Adds a row-access policy to the table. The UDF serving as the row-access policy must return BOOLEAN. If the UDF specified in the policy does not exist, then Dremio gives an error when attempting to query the table.


PARTITION BY ( { <column_name> | <partition_transform> } [ , ... ] ) String   Optional

The columns or partition-transformation functions on which to partition the table data.

  • <column_name>: The unique name of the column. Multiple columns may be specified as long as the column names include their data type. Use commas to separate each column name and data-type pair. If a column is listed as a partition column, it cannot also be listed as a sort column for the same table.
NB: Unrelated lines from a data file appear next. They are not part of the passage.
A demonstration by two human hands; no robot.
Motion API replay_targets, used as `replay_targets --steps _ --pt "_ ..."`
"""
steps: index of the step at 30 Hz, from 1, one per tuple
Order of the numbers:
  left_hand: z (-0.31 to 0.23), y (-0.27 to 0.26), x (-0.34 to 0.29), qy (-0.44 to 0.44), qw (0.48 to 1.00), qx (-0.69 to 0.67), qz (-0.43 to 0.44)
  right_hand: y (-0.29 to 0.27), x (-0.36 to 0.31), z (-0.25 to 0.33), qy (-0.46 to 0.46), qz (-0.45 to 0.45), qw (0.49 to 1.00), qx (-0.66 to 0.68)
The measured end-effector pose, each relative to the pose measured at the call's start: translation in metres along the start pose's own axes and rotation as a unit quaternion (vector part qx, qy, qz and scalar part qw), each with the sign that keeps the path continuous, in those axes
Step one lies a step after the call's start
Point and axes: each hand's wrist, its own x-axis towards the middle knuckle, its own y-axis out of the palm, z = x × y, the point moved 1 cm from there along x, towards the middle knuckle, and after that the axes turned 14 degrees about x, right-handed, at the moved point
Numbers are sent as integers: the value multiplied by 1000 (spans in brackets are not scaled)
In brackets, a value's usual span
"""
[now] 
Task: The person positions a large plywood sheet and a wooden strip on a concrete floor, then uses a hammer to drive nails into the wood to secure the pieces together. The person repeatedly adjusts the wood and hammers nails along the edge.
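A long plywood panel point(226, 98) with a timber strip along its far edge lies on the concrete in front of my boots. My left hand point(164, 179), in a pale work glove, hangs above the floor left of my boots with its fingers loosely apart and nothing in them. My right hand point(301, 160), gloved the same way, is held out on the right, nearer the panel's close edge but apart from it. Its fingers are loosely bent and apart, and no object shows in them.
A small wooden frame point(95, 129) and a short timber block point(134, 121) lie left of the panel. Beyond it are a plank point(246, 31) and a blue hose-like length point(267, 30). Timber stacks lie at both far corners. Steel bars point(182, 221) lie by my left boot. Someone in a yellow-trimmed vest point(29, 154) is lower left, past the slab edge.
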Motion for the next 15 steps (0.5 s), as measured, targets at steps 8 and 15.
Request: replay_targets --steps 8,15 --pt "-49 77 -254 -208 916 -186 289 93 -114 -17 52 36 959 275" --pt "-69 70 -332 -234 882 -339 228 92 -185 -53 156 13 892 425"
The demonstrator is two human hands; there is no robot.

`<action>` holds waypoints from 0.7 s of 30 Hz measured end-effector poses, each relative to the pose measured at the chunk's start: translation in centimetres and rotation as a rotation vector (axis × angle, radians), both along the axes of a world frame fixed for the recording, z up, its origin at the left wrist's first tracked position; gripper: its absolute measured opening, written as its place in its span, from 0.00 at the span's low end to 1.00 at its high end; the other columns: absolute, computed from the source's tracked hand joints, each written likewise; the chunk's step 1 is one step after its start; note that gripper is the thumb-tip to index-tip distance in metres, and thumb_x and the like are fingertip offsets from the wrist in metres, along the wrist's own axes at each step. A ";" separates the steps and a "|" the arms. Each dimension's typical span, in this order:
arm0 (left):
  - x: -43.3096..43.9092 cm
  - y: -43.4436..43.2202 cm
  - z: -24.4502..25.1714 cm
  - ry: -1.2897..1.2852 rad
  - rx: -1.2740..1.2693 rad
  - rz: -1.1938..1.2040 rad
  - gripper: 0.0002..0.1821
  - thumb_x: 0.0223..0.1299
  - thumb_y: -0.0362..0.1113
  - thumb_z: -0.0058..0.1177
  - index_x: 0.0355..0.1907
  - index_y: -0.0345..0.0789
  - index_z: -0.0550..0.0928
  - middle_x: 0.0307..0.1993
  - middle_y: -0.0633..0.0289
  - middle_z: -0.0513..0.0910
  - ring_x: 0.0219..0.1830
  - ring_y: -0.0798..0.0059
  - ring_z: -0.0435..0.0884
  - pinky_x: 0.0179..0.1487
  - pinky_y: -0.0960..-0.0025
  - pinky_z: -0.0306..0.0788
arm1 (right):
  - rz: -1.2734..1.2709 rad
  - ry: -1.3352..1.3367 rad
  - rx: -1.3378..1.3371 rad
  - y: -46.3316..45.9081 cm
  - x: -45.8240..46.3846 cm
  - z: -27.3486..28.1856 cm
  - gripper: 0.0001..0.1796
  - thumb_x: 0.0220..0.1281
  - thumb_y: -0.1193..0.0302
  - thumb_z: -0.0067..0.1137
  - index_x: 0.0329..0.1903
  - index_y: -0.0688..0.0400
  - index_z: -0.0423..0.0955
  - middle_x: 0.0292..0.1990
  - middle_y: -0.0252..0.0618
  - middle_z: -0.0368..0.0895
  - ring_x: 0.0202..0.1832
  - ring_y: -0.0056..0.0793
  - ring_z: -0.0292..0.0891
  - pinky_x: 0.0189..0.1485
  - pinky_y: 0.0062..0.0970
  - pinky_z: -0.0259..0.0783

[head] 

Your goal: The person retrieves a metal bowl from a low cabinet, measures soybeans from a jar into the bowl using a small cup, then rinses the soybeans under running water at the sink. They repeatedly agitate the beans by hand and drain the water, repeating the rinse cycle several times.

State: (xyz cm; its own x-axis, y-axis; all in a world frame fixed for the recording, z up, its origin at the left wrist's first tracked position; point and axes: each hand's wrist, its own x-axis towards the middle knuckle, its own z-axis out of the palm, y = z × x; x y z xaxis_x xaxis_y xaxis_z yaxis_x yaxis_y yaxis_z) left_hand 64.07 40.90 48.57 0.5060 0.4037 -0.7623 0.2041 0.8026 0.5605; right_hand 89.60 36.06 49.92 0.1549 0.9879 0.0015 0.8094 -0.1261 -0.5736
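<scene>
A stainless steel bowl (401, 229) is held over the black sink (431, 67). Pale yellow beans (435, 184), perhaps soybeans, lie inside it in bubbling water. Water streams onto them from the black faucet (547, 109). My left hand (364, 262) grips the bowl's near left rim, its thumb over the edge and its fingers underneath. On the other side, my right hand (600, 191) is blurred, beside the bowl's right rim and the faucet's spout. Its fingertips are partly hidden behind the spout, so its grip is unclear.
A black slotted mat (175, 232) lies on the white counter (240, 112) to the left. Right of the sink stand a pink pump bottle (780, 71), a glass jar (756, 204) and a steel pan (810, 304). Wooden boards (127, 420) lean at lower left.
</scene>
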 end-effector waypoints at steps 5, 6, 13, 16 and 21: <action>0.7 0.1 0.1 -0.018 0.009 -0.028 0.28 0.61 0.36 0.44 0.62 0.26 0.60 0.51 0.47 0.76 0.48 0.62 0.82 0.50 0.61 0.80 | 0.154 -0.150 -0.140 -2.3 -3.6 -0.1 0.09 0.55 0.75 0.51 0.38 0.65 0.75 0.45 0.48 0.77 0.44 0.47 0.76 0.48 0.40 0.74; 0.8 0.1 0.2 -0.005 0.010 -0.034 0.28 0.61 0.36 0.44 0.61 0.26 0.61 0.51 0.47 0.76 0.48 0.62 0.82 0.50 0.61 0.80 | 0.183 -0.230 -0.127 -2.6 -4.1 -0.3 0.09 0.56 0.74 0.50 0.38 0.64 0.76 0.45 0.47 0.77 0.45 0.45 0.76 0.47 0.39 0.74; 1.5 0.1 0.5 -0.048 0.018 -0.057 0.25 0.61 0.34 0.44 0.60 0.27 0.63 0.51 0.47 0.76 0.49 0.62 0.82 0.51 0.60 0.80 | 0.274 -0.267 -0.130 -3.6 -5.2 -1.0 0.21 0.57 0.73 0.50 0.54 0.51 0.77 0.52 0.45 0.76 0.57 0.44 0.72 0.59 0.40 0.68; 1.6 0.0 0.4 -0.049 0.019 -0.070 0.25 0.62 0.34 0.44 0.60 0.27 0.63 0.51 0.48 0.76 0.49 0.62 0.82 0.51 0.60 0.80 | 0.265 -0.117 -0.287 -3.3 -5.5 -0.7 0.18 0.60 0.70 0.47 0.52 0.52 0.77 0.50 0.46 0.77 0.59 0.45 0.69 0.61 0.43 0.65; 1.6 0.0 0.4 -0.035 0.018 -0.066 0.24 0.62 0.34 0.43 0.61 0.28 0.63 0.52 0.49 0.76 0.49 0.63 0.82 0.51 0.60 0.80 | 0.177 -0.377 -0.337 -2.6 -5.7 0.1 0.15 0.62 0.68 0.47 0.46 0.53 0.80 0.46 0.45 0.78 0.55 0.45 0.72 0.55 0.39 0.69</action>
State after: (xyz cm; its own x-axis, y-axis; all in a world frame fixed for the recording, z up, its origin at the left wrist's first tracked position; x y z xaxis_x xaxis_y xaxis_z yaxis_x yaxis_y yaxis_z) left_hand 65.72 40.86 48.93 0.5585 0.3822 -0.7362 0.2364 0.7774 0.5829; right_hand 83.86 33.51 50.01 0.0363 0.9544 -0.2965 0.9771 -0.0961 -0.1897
Each column specified must also be listed as a dimension column.

  • <partition_transform>: Applies only to Iceberg tables. Use one of these partition-transformation functions:

    TransformDescription
    identity( <col> )Explicitly specified identity transform.
    year( <col> )Partition by year. The column uses either the TIMESTAMP or DATE data type.
    month( <ts_col> )Partition by month. The column uses either the TIMESTAMP or DATE data type.
    day( <ts_col> )Partition by day. The column uses either the TIMESTAMP or DATE data type.
    hour( <ts_col> )Partition by hour. The column uses either the TIMESTAMP or DATE data type.
    bucket( <count>, <col> )Partition by hashed value into <count> buckets.
    truncate( <length>, <col> )Partition by truncated value.
    • Strings are truncated to the specified length.
    • Integer and biginteger values are truncated to bins.
      Example: truncate(10, i) produces 0, 10, 20, and so on.
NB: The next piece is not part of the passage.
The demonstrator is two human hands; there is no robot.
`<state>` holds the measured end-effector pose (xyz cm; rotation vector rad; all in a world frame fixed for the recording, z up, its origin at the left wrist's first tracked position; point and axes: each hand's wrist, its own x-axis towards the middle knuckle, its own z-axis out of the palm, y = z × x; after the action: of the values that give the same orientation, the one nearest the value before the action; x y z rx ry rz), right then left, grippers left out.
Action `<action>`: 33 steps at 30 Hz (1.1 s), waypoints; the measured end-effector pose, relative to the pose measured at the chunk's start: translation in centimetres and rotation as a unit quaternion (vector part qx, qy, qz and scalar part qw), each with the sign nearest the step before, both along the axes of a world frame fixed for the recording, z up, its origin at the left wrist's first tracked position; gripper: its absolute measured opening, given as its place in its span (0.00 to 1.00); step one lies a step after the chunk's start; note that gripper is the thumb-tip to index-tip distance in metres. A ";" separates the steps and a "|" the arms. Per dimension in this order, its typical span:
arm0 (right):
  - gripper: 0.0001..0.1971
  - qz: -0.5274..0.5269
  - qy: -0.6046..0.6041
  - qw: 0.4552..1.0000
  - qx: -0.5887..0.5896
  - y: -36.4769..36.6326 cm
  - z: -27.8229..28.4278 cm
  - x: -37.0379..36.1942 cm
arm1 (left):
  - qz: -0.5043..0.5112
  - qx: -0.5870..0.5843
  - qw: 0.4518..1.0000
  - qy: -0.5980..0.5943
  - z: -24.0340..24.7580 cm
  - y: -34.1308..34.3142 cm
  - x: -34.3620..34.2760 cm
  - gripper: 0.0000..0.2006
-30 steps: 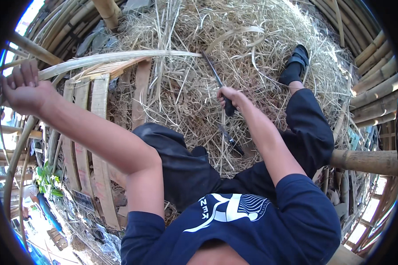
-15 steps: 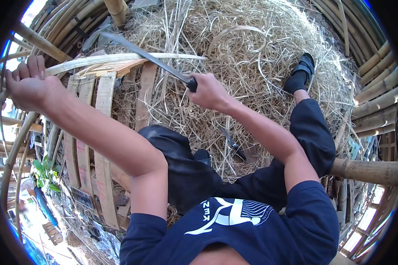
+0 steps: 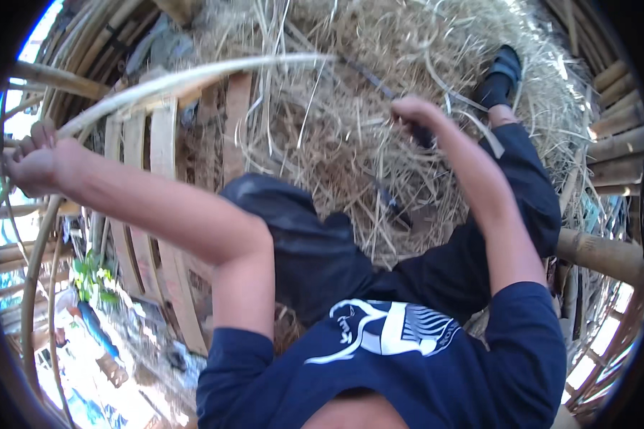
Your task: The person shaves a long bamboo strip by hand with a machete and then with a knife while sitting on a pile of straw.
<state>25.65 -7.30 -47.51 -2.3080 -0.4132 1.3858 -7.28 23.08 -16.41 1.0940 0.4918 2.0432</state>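
My left hand (image 3: 36, 161) is closed around the near end of a pale bamboo strip (image 3: 172, 82) at the far left. The strip bows up and across, its free end reaching over the straw near the top middle. My right hand (image 3: 416, 114), out to the right of that free end, grips the black handle of a machete (image 3: 371, 77). Its blade points up and left, blurred by motion, with the tip close to the strip's end. A second knife (image 3: 392, 204) with a dark handle lies on the shavings between my legs.
Bamboo shavings (image 3: 365, 157) cover the ground ahead. A slatted wooden pallet (image 3: 166, 143) sits left of my knee. Bamboo poles (image 3: 615, 150) wall in the right side, and a thick bamboo pole (image 3: 601, 256) runs beside my right thigh. Green leaves (image 3: 93, 279) grow at the lower left.
My right hand has swung the machete rightward, away from the pallet and along to the strip's free end. My left hand has dropped slightly, still holding the strip.
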 end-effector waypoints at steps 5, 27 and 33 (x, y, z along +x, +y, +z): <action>0.06 -0.185 0.131 0.968 0.107 -1.6 -1.3 -7.0 | -0.035 0.004 0.999 0.026 0.4 -5.6 -0.7 0.16; 0.18 -0.031 -0.103 0.993 0.059 -10.8 2.7 -18.6 | -0.177 0.122 0.967 0.135 9.0 -13.0 -11.7 0.17; 0.15 -0.052 -0.079 0.993 0.065 -12.6 2.4 -19.9 | -0.194 0.109 0.963 0.151 9.3 -13.0 -12.0 0.18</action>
<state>5.76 -19.94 -45.09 -2.3056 -0.4119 1.0984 -19.29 10.09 -7.07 1.5154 0.1775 1.6200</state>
LOCALSORT BY ( <column_name> [ , ... ] ) String   Optional

Sorts the records of the table by the values in the specified column.

The name of the column that you want to sort the table by. Sorts each Parquet file fragment by the designated column. If you are doing a range filter on your LOCALSORT column, your query will be faster because the data is already sorted.


TBLPROPERTIES ( '<property_name>' = '<property_value>' [ , ... ] )

Sets one or more table properties for controlling the behavior of the table. Applies only to Iceberg tables. See Properties of Apache Iceberg Tables for a list of the supported properties.

Examples

Create an Iceberg table in an Amazon S3 data source
CREATE TABLE <Amazon_S3_data_source>.folder1.folder2.table_A;
Create an Iceberg table in an Amazon Glue Data source
CREATE TABLE database.schema.table_A;
Create an Iceberg table and partition it by month
CREATE TABLE myTable
(col1 int, col2 date)
PARTITION BY (month(col2));